FINTECHS RENOVAM OS BANCOS QUE QUEREM PERMANECER OS MESMOS

Durante a pandemia, a fortuna dos dez maiores bilionários dobrou, enquanto 160 milhões de pessoas foram empurradas para a pobreza, e tudo isso enquanto milhões de brasileiros abriram suas contas digitais, o que uma fintech pode fazer pra renovar o sistema financeiro?

Fale com o seu barbeiro, ou com o rapaz do taxi e pergunte pra ele que recebe pagamento em cartão de crédito quanto custa pra ele lhe ofertar a comodidade de receber o seu pagamento em cartão de crédito?

Na média, as administradoras de cartão estão cobrando de 5% a 7% caso ele queira adiantar seus recebíveis do cartão de crédito, logo pense o que a digitalização dos meios de pagamento desses profissionais fez por eles?

Esse é o melhor exemplo de que a transformação digital sem a intervenção estatal pode fazer, explorar ainda mais os menos favorecidos, ampliando com isso o que já é injusto, a concentração de renda.

Enquanto os bancos aceleram seus esforços na simplificação de “processos de negócios por meio de automação inteligente para uma experiência superior do usuário”, o usuário vê o custo do dinheiro subir empurrado pela “generosa taxa de jurus público da Selic” que só aumenta o custo do dinheiro para todos os brasileiros, e logo amplia o circulo vicioso, em que juros elevados ampliam a inadimplência que por sua vez amplia ainda mais o custo do dinheiro.

Nesse no mundo, mais de 60% dos bancos comerciais optem por colaborações com fintechs e aumento do investimento interno em novas tecnologias. Essa transformação permitirá que os bancos comerciais mudem “de uma única abordagem para um processo colaborativo que atrai clientes existentes e, por sua vez, aumenta o engajamento“. Além disso, esse modelo permitirá expandir a base de clientes a um custo menor para esses bancos, em outras palavras uma transformação digital que melhora ainda mais o resultado desses bancos.

As fintechs estão criando ecossistemas bancários comerciais e construindo grandes aplicações B2B que estão modificando as instituições financeiras corporativas.

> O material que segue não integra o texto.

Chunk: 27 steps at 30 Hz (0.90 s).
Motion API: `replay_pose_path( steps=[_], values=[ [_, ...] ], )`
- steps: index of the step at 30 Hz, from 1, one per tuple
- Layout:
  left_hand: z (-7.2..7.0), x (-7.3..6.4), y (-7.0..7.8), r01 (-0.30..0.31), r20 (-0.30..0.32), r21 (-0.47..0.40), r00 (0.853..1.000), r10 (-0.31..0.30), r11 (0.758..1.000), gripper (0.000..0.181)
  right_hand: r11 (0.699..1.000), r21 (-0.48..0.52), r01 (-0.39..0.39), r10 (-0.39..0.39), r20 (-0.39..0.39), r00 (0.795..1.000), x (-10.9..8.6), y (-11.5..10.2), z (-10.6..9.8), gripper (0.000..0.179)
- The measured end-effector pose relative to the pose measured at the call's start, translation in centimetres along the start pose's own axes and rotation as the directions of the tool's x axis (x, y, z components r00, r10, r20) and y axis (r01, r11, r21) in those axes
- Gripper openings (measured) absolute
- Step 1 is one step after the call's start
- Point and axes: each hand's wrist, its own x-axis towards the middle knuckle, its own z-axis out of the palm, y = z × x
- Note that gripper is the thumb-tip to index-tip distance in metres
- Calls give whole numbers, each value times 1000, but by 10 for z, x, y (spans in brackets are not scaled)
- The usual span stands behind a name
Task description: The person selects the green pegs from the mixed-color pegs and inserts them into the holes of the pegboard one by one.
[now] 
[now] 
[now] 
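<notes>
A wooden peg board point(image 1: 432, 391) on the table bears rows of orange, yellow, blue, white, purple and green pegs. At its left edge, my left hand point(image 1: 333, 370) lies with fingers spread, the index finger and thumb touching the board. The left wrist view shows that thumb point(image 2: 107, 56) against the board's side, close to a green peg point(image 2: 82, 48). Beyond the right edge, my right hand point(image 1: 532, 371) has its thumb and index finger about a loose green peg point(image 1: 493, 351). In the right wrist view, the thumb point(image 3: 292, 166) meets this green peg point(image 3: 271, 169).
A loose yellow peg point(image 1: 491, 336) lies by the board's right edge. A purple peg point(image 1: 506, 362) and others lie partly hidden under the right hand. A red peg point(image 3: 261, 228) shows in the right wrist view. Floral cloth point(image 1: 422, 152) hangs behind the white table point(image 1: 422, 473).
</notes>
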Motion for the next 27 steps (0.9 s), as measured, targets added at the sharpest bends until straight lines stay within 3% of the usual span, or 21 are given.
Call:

Um dos segmentos em que o impacto é maior é o de empréstimos para pequenas e médias empresas. Com novos credores alternativos, já regulados, os empréstimos, poderiam ser ampliados, mas isso não é o que estamos assistindo, muito pelo contrário, boas alternativas de crédito com o emprego de plataformas digitais na intermediação surfam na onda dos juros elevados.

Em relação à tomada de decisão sobre empréstimos, com acesso total às novas tecnologias, os bancos comerciais estão incorporando análises e dados complementares em seu conjunto de serviços de empréstimos, o que não se traduziu na redução de taxas, apenas na melhoria do resultado desses bancos, que batem recordes enquanto a renda do brasileiro derrete.

Quanto representaria levar crédito aos menos favorecidos? Ou vamos achar que colocar uma máquina de cartão de crédito na mão do pipoqueiro para ele receber seus pagamentos por meio de cartões de crédito e permitir que os bancos cobrem dele taxas de 6% ao mês pode fazer melhorar alguma coisa? Nada só amplia o custo Brasil e dificulta a vida desse pequeno empreendedor.
O dinheiro nas mão do intermediados que ganha a cada dia mais trava o desenvolvimento, e o desafio está em colocar o dedo nessa feria, bem protegida por lobbies seculares.

Do que adianta fazer evoluir a “consciência sobre a importância da gestão financeira” em nossos jovens empreendedores quando os números do crédito no Brasil tornam ele proibitivo?
Por outro lado, é preciso também que as pessoas façam parte e se apropriem disso, façam seus investimentos, poupem, invistam e façam esse dinheiro para si próprios e para a sociedade brasileira, com um custo menor.

Tecnologia que não represente melhoria para todos de nada adianta, pois só representa a apropriação das oportunidades, pelos mesmos de sempre.

Tem uma desigualdade que cada vez se amplia mais e tem o debate público de que essas pessoas que se tornam milionárias, bilionárias, tenham de assumir uma responsabilidade maior no planeta, e não apenas extrair valor, mas criar valor, não apenas consumir, mas também construir. O crédito precisa ter o setor produtivo como foco, mas principalmente o que gera mais empregos, aquele que retira as pessoas da informalidade, e a tecnologia precisa ser aliada dessa transformação.

Distribuir contas digitais com custo do crédito ainda mais elevado de nada adianta, pois é um engodo não cobrar mensalidades e incluir esse valor na captação do crédito por esses correntistas.